Нил считал, что число жителей скита не должно превышать двух-трех человек. Но удержать свою пустынь в указанных пределах не мог. Поселение расширялось и благоустраивалось. Его обитатели устроили на Сорке небольшую мельницу, а рядом несколько земляных насыпей. На одной из них они соорудили церковку, на других — кельи. Каждая из келий находилась на расстоянии брошенного камня от храма и друг от друга. Кроме праздников монахи собирались в церкви только по субботам и воскресеньям, а в остальное время молились каждый в своей келье. Нил носил на себе грубую власяницу. Перед смертью он составил завещание, которое поражает пренебрежением к суетной славе мира и проникновенностью. «Повергните тело мое в пустыне, — наказывал перед смертью старец ученикам, — да изъядят е зверие и птица; понеже согрешило есть к Богу много и недостойно погребения. Мне потщания елико по силе моей, чтобы бысть не сподоблен чести и славы века сего никоторыя, яко в житии сем, тако и по смерти. Молю же всех, да помолятся о душе моей грешной, и прощения прошу от вас и от мене прощение, Бог да простит всех».
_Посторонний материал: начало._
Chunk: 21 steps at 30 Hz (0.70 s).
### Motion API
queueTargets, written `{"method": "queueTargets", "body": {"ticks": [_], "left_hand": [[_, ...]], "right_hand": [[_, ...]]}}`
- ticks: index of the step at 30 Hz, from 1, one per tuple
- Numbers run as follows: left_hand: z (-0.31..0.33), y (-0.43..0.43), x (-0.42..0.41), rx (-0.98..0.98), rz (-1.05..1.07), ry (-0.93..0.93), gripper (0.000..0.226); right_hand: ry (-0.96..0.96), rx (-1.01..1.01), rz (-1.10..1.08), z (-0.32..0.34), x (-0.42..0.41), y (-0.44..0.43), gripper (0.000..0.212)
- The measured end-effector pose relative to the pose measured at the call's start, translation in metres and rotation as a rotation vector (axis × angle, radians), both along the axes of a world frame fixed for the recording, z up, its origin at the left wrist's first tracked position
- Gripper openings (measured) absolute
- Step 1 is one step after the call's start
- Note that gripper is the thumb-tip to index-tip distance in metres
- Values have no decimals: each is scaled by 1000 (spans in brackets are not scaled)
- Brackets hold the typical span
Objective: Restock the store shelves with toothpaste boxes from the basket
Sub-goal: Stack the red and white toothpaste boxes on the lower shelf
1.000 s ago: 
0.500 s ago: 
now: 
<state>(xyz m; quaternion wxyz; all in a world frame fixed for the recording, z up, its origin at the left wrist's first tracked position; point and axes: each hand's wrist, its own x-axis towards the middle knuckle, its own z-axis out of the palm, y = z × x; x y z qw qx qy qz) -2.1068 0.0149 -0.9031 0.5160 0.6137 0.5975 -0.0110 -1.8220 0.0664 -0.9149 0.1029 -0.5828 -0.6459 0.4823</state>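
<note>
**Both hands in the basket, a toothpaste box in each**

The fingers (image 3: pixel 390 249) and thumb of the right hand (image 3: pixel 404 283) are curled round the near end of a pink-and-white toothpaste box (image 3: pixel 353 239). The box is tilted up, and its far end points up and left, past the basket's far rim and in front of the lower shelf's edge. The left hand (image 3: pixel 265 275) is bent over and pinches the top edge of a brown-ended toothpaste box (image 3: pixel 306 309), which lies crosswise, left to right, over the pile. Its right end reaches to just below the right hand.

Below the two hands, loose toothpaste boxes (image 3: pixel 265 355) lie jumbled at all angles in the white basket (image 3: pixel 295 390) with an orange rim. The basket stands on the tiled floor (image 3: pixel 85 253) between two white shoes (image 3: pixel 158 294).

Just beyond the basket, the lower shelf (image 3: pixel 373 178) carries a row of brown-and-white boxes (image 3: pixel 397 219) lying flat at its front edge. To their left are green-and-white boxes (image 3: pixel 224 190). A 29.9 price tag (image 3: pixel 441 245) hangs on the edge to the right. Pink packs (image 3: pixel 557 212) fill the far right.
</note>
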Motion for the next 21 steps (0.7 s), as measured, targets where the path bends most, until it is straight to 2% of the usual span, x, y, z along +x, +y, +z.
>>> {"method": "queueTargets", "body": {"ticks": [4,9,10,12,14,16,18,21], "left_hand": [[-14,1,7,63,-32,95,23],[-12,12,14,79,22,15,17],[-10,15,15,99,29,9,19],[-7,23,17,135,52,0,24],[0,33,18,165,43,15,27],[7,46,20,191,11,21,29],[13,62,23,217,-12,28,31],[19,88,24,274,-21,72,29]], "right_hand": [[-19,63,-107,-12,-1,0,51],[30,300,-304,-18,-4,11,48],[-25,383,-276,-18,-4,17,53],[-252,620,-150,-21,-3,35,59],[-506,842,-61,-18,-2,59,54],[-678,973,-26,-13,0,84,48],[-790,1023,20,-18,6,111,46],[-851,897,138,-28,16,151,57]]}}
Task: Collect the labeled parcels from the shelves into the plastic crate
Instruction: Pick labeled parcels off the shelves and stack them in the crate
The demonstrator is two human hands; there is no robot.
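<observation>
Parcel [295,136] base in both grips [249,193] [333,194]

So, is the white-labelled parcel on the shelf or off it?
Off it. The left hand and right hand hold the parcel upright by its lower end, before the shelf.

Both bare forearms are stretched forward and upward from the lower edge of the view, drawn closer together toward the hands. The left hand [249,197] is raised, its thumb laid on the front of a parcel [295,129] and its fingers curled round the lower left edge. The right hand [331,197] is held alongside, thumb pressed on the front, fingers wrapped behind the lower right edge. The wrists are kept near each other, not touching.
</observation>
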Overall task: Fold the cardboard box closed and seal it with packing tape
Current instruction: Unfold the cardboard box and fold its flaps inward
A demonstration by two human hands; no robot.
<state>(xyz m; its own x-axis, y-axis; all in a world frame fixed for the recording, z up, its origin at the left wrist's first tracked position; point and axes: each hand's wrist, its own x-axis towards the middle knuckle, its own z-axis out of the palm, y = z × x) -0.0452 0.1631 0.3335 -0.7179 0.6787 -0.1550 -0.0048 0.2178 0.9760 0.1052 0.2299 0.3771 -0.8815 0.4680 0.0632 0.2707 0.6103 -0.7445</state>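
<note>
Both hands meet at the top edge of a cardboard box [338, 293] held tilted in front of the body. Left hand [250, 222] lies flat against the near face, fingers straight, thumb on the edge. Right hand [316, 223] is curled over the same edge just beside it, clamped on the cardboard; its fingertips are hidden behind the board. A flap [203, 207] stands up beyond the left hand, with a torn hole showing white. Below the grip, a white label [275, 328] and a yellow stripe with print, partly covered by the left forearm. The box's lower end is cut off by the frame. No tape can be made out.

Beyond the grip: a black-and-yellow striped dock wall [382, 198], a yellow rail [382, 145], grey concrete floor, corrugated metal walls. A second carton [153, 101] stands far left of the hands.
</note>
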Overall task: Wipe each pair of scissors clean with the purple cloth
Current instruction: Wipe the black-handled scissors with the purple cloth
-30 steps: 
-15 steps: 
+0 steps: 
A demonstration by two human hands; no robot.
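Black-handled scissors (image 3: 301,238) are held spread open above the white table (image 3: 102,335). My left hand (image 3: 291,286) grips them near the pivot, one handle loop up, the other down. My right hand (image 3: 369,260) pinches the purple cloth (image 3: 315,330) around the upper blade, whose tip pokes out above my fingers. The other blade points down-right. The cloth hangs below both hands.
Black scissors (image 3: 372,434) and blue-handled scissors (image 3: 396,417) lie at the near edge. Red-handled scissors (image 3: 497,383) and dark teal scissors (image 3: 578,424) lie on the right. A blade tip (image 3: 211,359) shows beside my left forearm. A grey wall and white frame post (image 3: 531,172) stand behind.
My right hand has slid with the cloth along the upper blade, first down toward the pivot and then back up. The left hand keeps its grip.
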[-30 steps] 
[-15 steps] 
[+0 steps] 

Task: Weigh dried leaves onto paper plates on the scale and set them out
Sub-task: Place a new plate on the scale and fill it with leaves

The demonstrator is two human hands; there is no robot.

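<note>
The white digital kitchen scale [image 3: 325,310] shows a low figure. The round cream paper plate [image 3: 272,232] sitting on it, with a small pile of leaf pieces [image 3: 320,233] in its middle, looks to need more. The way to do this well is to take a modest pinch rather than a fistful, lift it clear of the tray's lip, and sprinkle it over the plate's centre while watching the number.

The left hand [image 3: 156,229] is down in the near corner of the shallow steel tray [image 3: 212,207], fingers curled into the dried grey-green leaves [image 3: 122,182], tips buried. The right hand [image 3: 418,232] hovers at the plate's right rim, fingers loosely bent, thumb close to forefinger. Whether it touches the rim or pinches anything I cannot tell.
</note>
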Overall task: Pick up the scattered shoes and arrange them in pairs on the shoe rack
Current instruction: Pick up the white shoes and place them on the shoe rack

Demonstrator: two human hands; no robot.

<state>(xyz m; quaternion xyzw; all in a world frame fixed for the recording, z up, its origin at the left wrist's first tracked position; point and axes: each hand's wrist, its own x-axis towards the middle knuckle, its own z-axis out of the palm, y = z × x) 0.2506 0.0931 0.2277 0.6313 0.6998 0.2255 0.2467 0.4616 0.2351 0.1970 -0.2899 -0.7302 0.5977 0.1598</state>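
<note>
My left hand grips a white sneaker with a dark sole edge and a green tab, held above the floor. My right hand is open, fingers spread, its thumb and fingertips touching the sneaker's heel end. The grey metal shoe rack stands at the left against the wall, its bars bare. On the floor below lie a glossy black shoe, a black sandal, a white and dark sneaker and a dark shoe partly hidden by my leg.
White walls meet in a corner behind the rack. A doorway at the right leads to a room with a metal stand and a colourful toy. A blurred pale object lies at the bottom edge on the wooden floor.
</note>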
Некогда Сергий Радонежский ввел в Троице общинно-жительство и стал учить монахов жить «нестяжательно», своим трудом. Принцип нестяжания вел к упразднению индивидуального имущества монахов, но не означал уничтожения коллективной собственности обители. Превращение общежительных монастырей в крупных земельных собственников неизбежно изменило всю ситуацию. Иосиф Волоцкий, следуя традиции, включил в монастырский устав монашеский обет нестяжания: «Хотяй сподобится божественныя благодати в нынешнем веце и в будущем, должен есть имети совершенное нестяжание и христолюбивую нищету». Тот же самый принцип исповедовал и Нил. Но жизнь Ниловой пустыни все же нисколько не походила на жизнь Волоцкого монастыря. «Заволжские» старцы жили в уединении небольшими поселениями. Члены скитов не могли быть владельцами сел и деревень, собирать оброки и вести торговлю. Жизнь в скитах на деле вела к отрицанию крупного монастырского землевладения.
Совсем иной была практика богатых монастырей, обитатели которых погружались в мирские хлопоты и заботы. Иноки, учил Иосиф Санин, должны все иметь общее, иначе это будет не общее житие, «но разбойническаа съборища и святокрадениа». «Пища и житие» полагались всем одинаковые. «Тайноядение» из особого котла строго осуждалось. Но жизнь брала свое, и Санину, чтобы удержать в монастыре богатых постриженников и приумножить богатства обители, приходилось отступать от принципов на каждом шагу. Не желая отталкивать «первых людей», игумен разрешил им иметь в личной собственности «книги и всякие разные вещи и сребренции», творить куплю и продажу, получать отдельную пищу. Сам Иосиф в часы, свободные от молитв, усердно занимался «рукоделием»; в пище и питье был воздержан, ел раз в день или же через день; выше всего ставил дисциплину и порядок.